For the listing below, work out the number of lines that hold "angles" and return that number alone.
* * * *
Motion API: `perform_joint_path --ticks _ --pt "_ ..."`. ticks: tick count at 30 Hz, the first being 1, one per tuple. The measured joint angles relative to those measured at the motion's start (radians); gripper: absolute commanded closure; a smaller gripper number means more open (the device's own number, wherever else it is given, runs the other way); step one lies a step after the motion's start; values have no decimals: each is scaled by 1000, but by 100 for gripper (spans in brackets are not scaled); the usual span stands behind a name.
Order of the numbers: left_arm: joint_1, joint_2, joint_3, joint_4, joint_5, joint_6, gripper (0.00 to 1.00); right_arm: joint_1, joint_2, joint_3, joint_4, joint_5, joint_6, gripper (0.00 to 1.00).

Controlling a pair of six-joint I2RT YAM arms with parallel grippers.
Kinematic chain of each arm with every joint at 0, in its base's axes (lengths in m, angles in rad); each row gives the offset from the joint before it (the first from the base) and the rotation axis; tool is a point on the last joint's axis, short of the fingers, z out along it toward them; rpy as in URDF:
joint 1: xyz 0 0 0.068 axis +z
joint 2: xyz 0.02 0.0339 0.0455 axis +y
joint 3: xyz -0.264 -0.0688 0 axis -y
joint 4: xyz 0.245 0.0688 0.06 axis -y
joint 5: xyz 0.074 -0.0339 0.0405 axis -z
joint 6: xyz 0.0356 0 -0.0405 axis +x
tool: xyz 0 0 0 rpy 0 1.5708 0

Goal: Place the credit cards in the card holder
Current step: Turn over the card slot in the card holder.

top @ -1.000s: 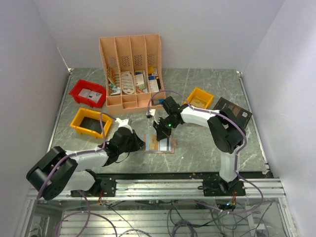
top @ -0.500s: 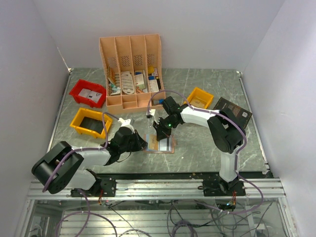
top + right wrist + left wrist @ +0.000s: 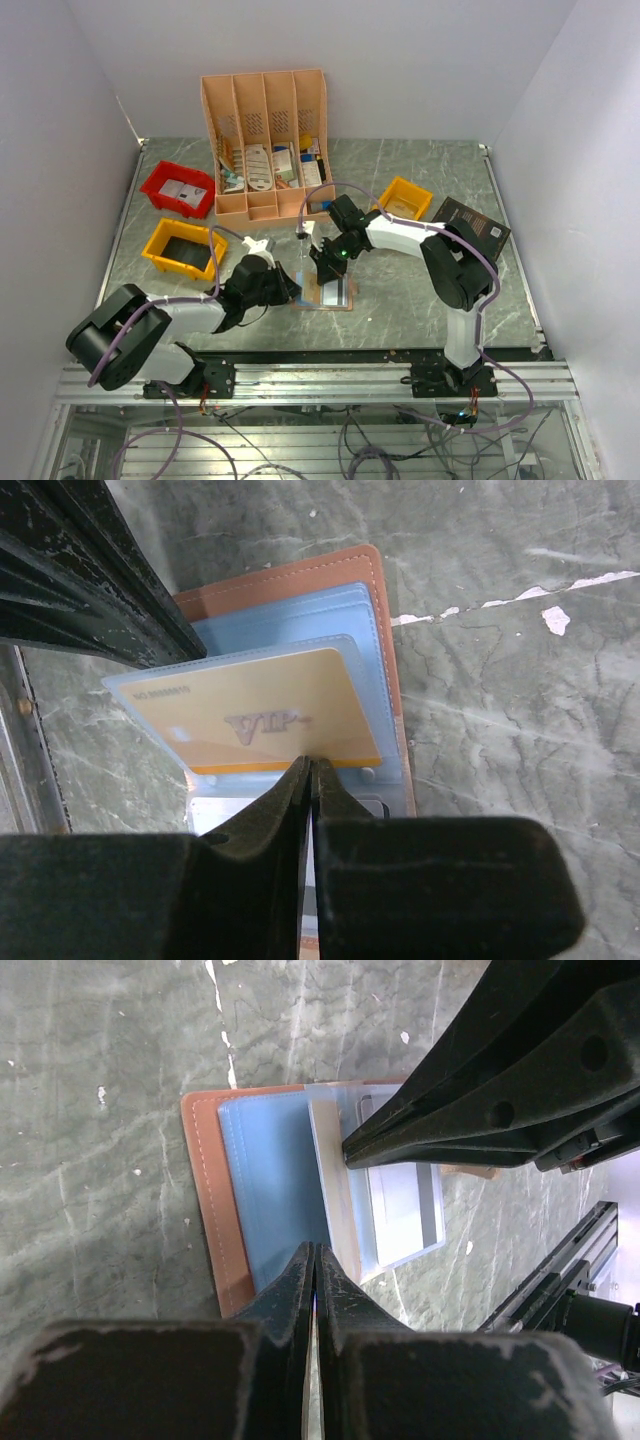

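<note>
The card holder (image 3: pixel 325 296) lies open on the table, tan-brown (image 3: pixel 210 1190) with pale blue clear pockets (image 3: pixel 330 570). A gold credit card marked VIP (image 3: pixel 270 715) sits in a raised clear pocket leaf. My right gripper (image 3: pixel 310 763) is shut, its tips against that card's near edge (image 3: pixel 325 272) (image 3: pixel 347 1150). A pale credit card (image 3: pixel 405 1210) with a dark stripe lies in the holder's far pocket. My left gripper (image 3: pixel 315 1250) is shut, tips over the blue pocket at the holder's left side (image 3: pixel 293 290). I cannot tell whether it pinches the pocket sheet.
A peach slotted organiser (image 3: pixel 265 140) stands at the back. A red bin (image 3: pixel 178 187) and a yellow bin (image 3: pixel 185 247) sit on the left. Another yellow bin (image 3: pixel 404 197) and a black book (image 3: pixel 472 222) are on the right.
My left arm has slid right, bringing its shut gripper to the holder's left side. The right arm and the gold card have not moved.
</note>
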Motion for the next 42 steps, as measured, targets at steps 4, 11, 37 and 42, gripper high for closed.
perform_joint_path --ticks 4,11,37,42 --pt "0 4 6 2 11 0 90 -1 -26 -1 -8 0 -8 88" --pt "0 15 36 5 23 1 90 -18 -139 -1 -23 -36 -52 87" --pt "-114 278 254 56 66 20 87 -323 -298 -8 -110 -304 -156 80" --pt "-115 273 270 26 61 45 87 -348 -298 -8 -111 -346 -161 80"
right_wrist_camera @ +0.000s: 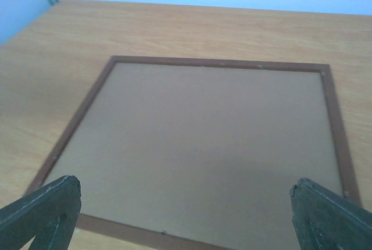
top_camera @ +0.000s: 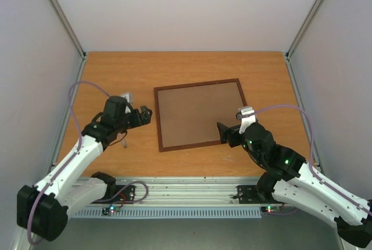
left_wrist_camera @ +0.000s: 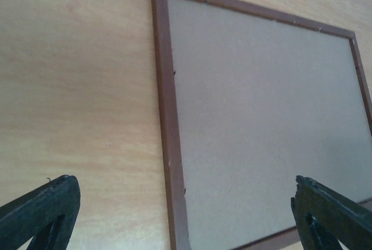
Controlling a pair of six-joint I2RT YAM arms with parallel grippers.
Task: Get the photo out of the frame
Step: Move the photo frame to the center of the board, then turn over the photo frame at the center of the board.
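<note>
The wooden table (top_camera: 116,70) carries the frame (top_camera: 200,115) lying flat in its middle, with the plain brown back turned up. The left gripper (top_camera: 145,114) hangs at 9 o'clock of the frame, just beside the left rail, with its jaws spread wide and holding nothing. The right gripper (top_camera: 223,133) is at 5 o'clock, over the near right corner, also released and empty.

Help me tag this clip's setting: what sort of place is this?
Probably a lab robot cell: plain pale walls enclose a wooden tabletop, a left arm and right arm are mounted on a metal rail at its near edge, and a frame lies back up.
</note>
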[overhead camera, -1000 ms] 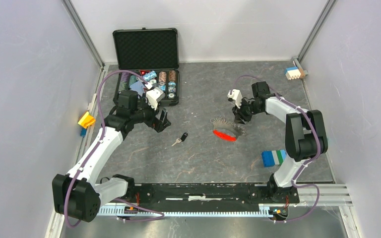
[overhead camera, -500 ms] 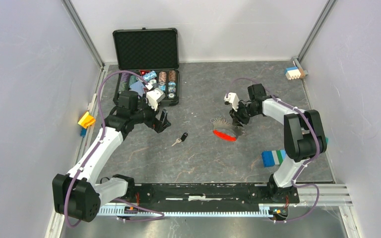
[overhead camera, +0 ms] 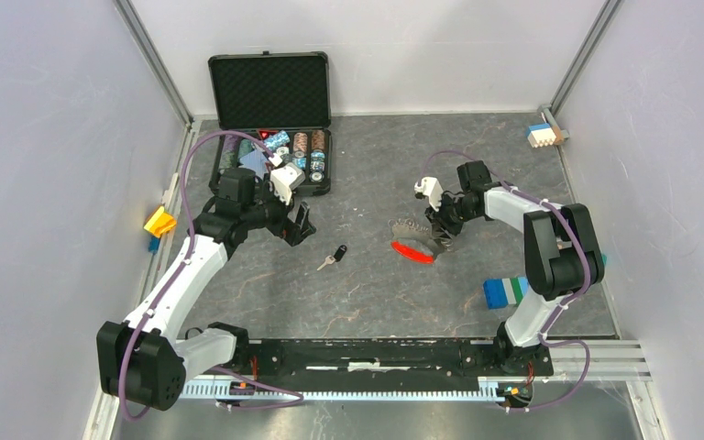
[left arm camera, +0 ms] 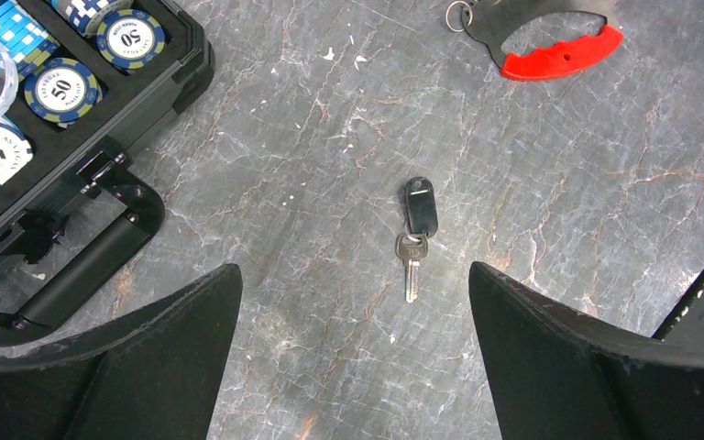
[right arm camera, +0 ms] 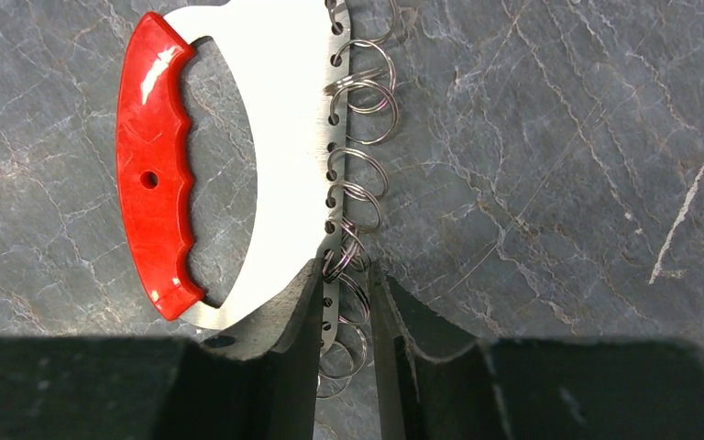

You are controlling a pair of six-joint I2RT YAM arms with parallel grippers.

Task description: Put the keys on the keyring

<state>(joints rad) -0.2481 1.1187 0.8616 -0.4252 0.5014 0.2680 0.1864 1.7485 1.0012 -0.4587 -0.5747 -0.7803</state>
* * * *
Answer box – 2